## WHAT TO PRODUCE
In the material below, find each line with the string "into" and copy it.

## SUPPLIED INFORMATION

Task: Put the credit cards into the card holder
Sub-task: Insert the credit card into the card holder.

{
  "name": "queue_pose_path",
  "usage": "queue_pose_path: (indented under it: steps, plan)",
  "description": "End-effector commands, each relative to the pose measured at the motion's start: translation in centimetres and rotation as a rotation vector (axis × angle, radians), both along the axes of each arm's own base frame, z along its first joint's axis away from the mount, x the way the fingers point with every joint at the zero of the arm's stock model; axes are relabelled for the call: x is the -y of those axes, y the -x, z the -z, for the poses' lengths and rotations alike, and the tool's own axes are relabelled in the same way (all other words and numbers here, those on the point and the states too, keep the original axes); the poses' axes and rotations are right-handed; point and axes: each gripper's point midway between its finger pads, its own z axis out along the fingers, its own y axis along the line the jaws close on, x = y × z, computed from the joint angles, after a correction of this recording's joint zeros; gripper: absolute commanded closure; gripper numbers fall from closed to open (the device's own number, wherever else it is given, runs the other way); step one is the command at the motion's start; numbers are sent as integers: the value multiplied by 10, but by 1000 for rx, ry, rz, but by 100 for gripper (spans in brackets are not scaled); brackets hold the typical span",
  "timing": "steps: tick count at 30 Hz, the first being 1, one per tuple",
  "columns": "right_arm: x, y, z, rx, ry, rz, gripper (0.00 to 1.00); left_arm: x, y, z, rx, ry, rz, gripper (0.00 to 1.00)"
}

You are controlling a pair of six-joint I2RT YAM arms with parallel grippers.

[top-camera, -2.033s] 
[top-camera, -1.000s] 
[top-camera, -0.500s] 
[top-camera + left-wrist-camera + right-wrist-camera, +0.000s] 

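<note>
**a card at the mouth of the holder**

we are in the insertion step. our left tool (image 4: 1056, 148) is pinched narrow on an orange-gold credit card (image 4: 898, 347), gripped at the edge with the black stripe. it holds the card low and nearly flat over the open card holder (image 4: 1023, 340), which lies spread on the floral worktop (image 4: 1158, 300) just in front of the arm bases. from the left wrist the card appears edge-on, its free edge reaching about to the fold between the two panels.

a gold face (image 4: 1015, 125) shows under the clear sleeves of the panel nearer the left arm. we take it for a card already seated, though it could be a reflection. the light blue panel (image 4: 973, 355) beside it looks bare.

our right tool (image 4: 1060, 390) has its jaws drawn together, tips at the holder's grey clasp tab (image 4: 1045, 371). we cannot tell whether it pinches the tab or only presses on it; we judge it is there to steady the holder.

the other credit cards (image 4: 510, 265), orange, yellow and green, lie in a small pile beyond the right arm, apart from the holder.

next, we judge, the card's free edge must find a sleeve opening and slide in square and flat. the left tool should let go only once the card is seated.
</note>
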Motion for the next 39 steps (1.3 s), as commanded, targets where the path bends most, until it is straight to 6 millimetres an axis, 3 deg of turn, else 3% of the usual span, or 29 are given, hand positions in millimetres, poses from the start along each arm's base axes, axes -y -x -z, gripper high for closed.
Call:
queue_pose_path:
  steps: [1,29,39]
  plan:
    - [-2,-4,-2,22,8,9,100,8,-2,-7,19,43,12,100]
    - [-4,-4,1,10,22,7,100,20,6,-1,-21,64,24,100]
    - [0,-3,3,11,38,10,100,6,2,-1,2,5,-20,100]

## YOUR RESPONSE
Task: Put the credit cards into the card holder
Sub-task: Insert the credit card into the card holder.

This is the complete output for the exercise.